THE University of Newcastle has launched its first doctoral training centre, which will embed PhD candidates in the mining sector “from pit to port” to help the industry boost its competitive advantage.
Newcastle Institute for Energy and Resources executive director Professor Alan Broadfoot said the new Advanced Mining Equipment, Technology and Services Doctoral Training Centre would bring together industry and PhD candidates to develop research projects and deliver new ideas, technologies and products plus solutions to challenges.
Each candidate will receive a scholarship co-funded by the DTC and industry.
“We train PhD students and industry is always looking for competitive advantage in market – what we’re trying to do is put the two together,” Professor Broadfoot said.
“If we can generate through the PhD knowledge for that company to get market advantage we achieve two goals – employability of the PhD within the industry but also the competitive advantage of the industry going forward.”
Professor Broadfoot said the PhD candidates would work in a small interdisciplinary cohort and each have an industry based supervisor, who will form part of their supervisory and mentoring team, alongside their academic supervisors.
“The candidates will work with the company in their environment,” he said.
“We do that at present but we don’t do it collectively – we have students going up to the Pilbara to work with clients up there – but we need to have somewhere where they bring their experiences back.
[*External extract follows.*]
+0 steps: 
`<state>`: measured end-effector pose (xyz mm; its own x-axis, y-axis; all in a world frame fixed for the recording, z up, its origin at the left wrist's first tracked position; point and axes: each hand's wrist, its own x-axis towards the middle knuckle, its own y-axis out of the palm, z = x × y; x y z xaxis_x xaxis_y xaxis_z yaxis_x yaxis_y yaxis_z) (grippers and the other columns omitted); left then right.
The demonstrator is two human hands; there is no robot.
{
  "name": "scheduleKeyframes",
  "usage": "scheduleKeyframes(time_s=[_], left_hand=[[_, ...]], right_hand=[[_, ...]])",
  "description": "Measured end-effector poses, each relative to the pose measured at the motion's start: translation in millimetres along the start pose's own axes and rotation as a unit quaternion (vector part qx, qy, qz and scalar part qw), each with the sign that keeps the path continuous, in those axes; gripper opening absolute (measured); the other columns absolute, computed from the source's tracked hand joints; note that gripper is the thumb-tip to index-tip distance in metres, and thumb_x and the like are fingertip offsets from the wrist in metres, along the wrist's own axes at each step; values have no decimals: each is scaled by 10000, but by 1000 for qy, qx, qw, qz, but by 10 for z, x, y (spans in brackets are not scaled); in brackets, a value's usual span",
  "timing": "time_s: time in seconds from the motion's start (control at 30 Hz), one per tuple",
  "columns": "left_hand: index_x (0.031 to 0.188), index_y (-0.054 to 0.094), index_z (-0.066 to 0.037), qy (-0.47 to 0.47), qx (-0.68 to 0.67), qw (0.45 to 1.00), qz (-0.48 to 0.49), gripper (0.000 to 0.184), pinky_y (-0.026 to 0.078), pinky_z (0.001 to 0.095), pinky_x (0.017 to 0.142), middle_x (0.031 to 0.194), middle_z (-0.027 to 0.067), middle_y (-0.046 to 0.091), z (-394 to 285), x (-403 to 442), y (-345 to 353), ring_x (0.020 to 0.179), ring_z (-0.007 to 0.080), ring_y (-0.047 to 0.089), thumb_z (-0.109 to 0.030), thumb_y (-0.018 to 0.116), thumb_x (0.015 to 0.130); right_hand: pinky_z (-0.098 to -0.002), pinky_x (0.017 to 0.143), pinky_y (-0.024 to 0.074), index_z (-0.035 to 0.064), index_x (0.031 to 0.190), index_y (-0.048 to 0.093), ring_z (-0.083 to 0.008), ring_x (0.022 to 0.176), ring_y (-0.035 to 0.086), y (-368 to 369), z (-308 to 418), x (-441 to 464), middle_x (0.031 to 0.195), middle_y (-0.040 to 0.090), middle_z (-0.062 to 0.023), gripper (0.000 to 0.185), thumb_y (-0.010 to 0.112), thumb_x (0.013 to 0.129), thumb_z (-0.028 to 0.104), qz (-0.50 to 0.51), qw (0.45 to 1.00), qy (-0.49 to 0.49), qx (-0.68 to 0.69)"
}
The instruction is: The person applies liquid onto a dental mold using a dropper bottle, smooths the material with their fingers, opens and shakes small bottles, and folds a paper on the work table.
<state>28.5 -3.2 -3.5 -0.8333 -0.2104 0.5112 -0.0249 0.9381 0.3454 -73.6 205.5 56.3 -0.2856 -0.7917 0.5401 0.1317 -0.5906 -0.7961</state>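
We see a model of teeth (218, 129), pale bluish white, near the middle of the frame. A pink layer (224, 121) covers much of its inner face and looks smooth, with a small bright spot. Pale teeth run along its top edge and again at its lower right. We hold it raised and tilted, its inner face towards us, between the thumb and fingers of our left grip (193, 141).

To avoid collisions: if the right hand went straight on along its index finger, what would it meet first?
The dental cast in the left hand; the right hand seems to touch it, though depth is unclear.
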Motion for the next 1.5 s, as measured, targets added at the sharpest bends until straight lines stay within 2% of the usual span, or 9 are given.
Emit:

“If they’re working on PhDs then they’re working on original discoveries but they’ll come back here [to the DTC] for workshops and seminars not only to share it among themselves, but share it with different sectors of industry.
“This is a pit to port engagement so it’s everyone in the supply chain.
“This includes coal mines, service providers at processing plants, people that build wagons that transport to the port, it’s the port itself.
“This group of companies is very focused on not only challenges but lifting productivity and efficiency – the concept of collaborate or die is very much alive.”
METS Ignited’s general manager of education and leadership skills Sarah Boucaut said the initiative was a “critical partnership” and would “accelerate collaborative commercialisation”.
“[We want to] develop skills, knowledge and processes to address the impact of technological change and disruption.”
Chancellor Paul Jeans said UON attracted the country’s highest level of industry funding per researcher and had the highest level of industry collaboration among the nation’s universities.
“This is the first doctoral training centre at UON and a very good field in which to start,” he said. “This is a major step in the right direction.”